▶ DATA SECTION
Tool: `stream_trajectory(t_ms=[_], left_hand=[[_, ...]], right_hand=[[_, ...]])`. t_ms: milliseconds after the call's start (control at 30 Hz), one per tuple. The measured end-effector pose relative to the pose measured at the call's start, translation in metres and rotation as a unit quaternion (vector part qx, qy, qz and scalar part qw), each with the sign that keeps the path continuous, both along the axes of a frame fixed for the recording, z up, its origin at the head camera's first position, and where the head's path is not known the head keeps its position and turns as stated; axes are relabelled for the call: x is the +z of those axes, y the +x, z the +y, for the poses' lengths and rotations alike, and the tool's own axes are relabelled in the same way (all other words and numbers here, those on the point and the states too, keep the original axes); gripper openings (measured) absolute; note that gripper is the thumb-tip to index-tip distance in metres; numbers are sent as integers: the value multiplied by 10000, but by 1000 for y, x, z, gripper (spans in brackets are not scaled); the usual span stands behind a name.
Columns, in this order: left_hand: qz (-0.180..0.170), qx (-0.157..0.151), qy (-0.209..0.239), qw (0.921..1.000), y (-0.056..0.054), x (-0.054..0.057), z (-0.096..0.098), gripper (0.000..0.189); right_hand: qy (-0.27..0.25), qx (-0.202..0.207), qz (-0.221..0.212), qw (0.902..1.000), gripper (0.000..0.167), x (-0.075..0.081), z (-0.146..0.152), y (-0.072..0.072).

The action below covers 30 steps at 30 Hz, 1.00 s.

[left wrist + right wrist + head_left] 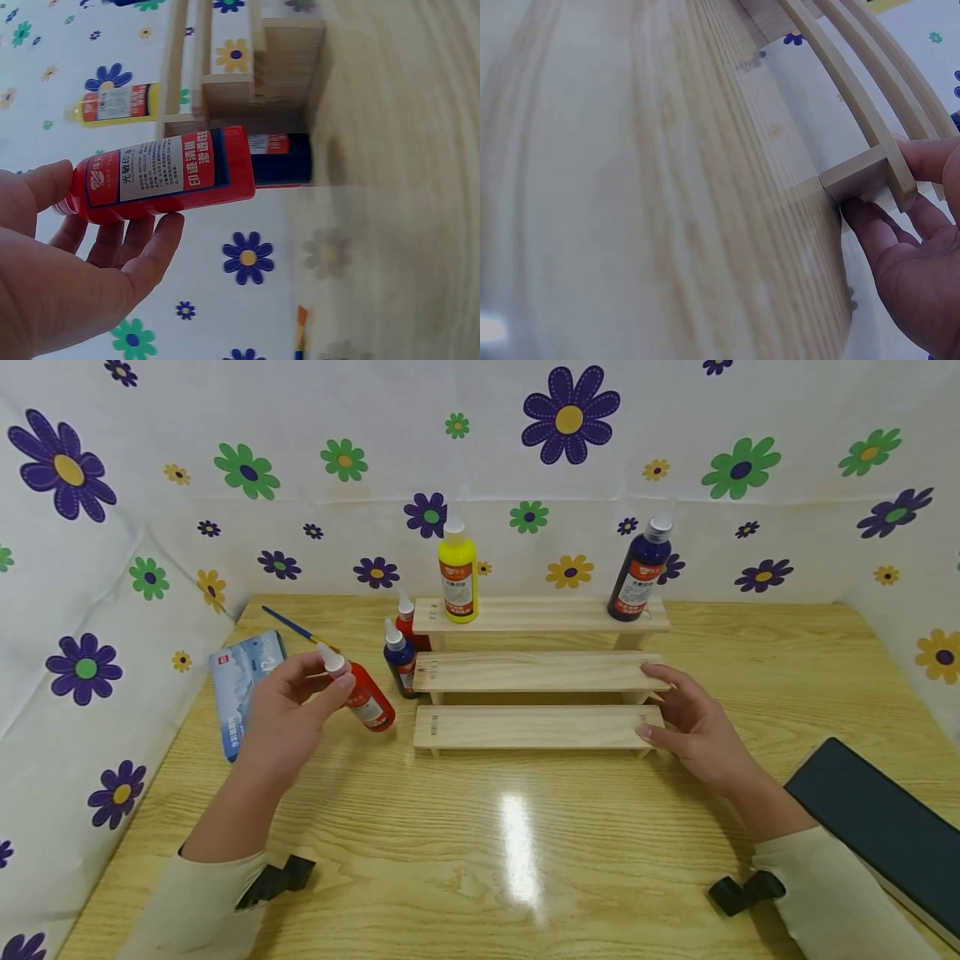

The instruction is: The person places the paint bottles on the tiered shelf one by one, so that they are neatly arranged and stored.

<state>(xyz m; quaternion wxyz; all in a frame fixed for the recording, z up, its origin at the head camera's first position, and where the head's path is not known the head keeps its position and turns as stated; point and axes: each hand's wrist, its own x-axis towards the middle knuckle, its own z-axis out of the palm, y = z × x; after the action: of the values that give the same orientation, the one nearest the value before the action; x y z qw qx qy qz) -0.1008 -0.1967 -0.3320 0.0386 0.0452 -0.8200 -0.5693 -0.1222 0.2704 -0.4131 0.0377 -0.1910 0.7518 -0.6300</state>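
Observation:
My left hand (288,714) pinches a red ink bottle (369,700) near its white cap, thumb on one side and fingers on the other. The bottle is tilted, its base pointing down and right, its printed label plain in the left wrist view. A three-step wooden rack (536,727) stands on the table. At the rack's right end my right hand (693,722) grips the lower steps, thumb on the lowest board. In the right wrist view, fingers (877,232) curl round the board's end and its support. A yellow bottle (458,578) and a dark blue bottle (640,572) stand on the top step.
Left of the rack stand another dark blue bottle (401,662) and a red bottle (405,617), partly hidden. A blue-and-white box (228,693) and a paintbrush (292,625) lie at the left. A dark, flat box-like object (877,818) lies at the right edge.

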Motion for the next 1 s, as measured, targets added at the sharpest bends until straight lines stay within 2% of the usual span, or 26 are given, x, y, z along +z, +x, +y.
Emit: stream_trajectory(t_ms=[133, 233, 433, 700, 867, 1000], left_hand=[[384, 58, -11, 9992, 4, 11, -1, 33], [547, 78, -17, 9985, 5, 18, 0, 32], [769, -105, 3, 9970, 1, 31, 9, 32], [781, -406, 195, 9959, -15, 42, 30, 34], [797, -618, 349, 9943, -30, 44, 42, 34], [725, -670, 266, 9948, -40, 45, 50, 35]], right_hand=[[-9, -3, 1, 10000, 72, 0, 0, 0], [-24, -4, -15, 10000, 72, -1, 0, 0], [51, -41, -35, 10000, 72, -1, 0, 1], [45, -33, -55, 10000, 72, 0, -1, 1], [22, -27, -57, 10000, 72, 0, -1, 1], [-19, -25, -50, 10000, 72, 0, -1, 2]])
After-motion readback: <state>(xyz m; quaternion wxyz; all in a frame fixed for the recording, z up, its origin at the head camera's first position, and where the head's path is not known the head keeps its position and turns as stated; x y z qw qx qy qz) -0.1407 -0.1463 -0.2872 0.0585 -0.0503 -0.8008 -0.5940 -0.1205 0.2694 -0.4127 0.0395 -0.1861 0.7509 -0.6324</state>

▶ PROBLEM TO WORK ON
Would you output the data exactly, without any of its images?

▶ EXERCISE ANSWER
Tool: `stream_trajectory(t_ms=[_], left_hand=[[_, ...]], right_hand=[[_, ...]])`. t_ms: milliseconds after the call's start (control at 30 Hz), one per tuple. The measured end-effector pose relative to the pose measured at the call's start, translation in metres and rotation as a unit quaternion (vector part qx, qy, qz and scalar part qw), each with the sign that keeps the path continuous, both along the axes of a frame fixed for the recording, z up, its origin at the head camera's first position, and where the head's path is not known the head keeps its position and turns as stated; axes are relabelled for the call: x is the +z of those axes, y the +x, z the +y, for the poses' lengths and rotations alike, and the tool's own axes are relabelled in the same way (all other words and numbers here, those on the point and the states too, keep the original axes); gripper openings (measured) absolute; note that gripper is the thumb-tip to index-tip distance in metres; numbers are sent as integers: the value multiplied by 10000, but by 1000 for y, x, z, gripper (spans in brackets are not scaled); the usual span stands behind a name.
Columns, in this order: left_hand: qz (-0.180..0.170), qx (-0.157..0.151), qy (-0.209..0.239), qw (0.921..1.000), y (-0.056..0.054), x (-0.054..0.057), z (-0.096..0.098), gripper (0.000..0.189); right_hand: qy (-0.27..0.25), qx (-0.202..0.207), qz (-0.221..0.212), qw (0.902..1.000), gripper (0.000..0.167), x (-0.075..0.081), z (-0.146..0.152), y (-0.072..0.072).

The action below covers 30 steps at 30 Hz, 1.00 s.

[left wrist + right wrist + head_left] 

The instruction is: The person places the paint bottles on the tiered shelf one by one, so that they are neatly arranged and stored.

<state>(xyz m; quaternion wxyz; all in a frame fixed for the recording, z up, its origin at the head camera's first position, and where the head's path is not known the head keeps its position and turns as stated; point and axes: each hand's wrist, its own x-axis towards the middle knuckle, its own z-axis out of the palm, y = z × x; after the action: of the values that give the same orientation, the one nearest the value before the action; x y z qw qx qy qz) -0.1008 -0.1967 -0.3320 0.0386 0.0452 -0.8200 -0.5693 -0.1222 0.2704 -0.4131 0.0377 -0.1910 0.7518 -0.6300</state>
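Observation:
My left hand (288,714) pinches a red ink bottle (369,700) near its white cap, thumb on one side and fingers on the other. The bottle is tilted, its base pointing down and right, its printed label plain in the left wrist view. A three-step wooden rack (536,727) stands on the table. At the rack's right end my right hand (693,722) grips the lower steps, thumb on the lowest board. In the right wrist view, fingers (877,232) curl round the board's end and its support. A yellow bottle (458,578) and a dark blue bottle (640,572) stand on the top step.
Left of the rack stand another dark blue bottle (401,662) and a red bottle (405,617), partly hidden. A blue-and-white box (228,693) and a paintbrush (292,625) lie at the left. A dark, flat box-like object (877,818) lies at the right edge.
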
Motion for the next 1 s, as measured, targets added at the sharpest bends until straight lines stay within 2% of the usual span, or 26 are given, x, y, z along +z, +x, +y.
Emit: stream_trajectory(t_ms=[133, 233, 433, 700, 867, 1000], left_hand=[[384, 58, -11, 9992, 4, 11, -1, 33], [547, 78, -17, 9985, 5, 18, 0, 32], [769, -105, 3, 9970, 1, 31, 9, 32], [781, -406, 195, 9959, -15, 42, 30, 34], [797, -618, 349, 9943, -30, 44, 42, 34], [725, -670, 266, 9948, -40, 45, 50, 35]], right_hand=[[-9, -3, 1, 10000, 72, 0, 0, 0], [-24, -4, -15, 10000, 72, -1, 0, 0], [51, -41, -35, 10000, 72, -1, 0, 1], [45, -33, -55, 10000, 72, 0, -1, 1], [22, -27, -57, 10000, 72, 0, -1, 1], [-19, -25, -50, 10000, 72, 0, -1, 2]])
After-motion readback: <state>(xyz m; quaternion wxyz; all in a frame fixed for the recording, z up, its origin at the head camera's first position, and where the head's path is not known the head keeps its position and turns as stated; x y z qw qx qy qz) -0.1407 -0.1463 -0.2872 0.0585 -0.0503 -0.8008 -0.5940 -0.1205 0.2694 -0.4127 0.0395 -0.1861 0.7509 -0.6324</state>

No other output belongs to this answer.